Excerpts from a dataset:
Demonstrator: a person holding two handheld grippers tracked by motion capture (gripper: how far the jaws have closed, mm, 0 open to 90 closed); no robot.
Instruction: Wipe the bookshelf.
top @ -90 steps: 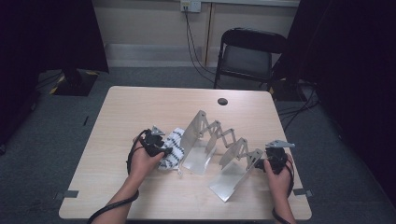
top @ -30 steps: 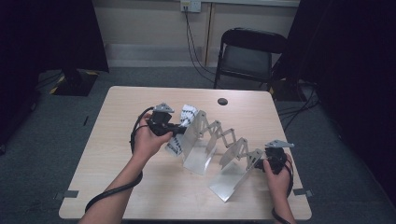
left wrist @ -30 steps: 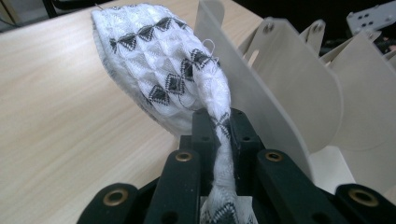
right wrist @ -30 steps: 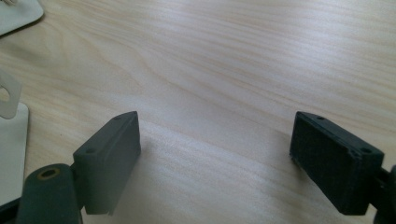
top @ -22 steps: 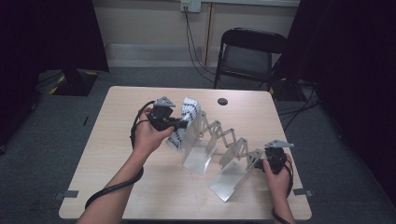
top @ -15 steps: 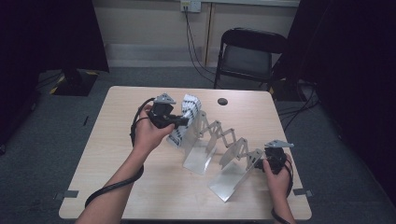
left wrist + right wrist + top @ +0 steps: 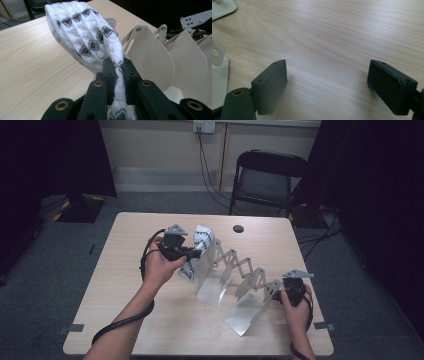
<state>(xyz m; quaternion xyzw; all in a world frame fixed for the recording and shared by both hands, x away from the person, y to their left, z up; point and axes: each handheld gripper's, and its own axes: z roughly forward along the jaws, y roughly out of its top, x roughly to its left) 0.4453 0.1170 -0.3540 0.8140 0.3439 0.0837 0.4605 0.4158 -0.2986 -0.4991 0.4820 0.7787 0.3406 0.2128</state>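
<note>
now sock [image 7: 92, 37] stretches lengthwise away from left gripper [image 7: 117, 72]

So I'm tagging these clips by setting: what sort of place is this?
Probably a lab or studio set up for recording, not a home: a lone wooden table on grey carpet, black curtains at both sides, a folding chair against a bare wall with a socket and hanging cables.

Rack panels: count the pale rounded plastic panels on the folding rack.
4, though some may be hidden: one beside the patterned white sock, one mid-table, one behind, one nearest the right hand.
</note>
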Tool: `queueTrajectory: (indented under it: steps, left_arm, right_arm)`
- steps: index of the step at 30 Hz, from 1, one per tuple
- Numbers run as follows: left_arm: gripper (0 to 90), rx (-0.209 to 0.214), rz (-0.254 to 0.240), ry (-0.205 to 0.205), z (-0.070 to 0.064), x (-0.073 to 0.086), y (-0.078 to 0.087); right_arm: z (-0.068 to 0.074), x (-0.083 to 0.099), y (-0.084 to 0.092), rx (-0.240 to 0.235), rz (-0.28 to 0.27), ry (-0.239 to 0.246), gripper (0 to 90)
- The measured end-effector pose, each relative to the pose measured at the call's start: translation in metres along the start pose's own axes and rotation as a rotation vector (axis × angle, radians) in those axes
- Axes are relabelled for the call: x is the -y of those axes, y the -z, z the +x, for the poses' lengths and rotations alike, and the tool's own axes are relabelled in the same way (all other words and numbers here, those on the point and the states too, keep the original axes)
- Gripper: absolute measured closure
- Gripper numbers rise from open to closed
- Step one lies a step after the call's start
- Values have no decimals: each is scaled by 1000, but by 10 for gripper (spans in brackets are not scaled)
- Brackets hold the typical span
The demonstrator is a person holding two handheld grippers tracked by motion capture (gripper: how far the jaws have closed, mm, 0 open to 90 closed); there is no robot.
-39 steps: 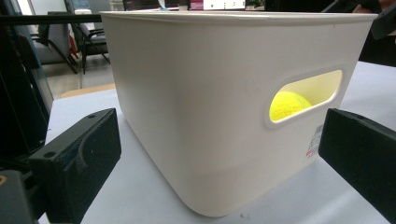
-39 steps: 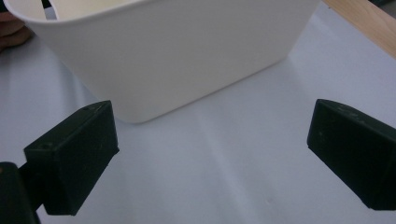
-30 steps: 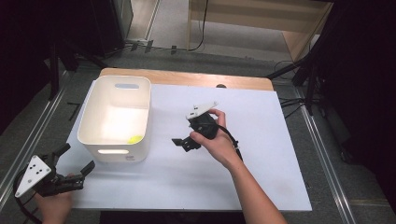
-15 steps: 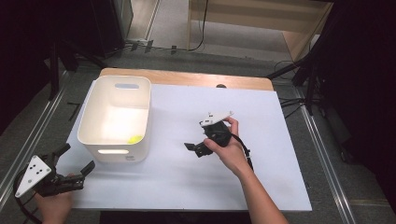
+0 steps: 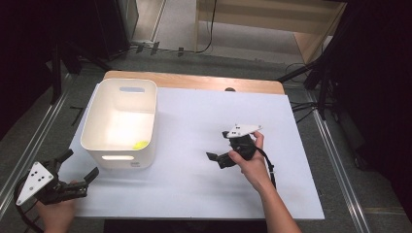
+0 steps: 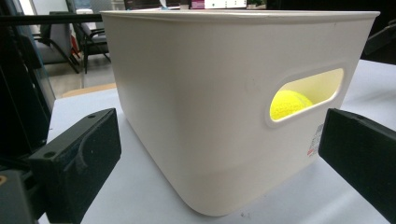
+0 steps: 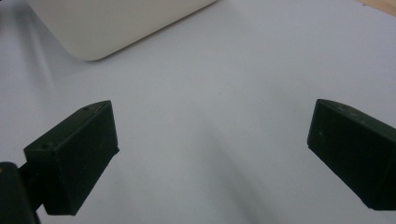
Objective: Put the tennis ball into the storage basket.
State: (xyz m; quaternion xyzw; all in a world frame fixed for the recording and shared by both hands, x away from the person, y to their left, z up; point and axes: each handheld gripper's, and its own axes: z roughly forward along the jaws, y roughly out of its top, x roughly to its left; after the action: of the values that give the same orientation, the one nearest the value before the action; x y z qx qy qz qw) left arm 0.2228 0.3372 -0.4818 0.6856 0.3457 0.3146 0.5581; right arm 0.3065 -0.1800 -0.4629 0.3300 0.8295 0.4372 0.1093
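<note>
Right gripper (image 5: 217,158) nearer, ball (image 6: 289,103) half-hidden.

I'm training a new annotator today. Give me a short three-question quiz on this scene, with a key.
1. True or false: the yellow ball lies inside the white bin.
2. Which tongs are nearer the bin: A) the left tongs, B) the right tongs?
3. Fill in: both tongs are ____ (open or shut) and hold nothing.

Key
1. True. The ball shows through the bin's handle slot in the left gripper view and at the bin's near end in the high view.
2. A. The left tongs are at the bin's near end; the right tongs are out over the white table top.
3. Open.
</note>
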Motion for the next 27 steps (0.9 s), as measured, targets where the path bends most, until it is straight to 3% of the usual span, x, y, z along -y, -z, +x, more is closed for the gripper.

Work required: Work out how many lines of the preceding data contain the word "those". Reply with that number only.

The completed task: 2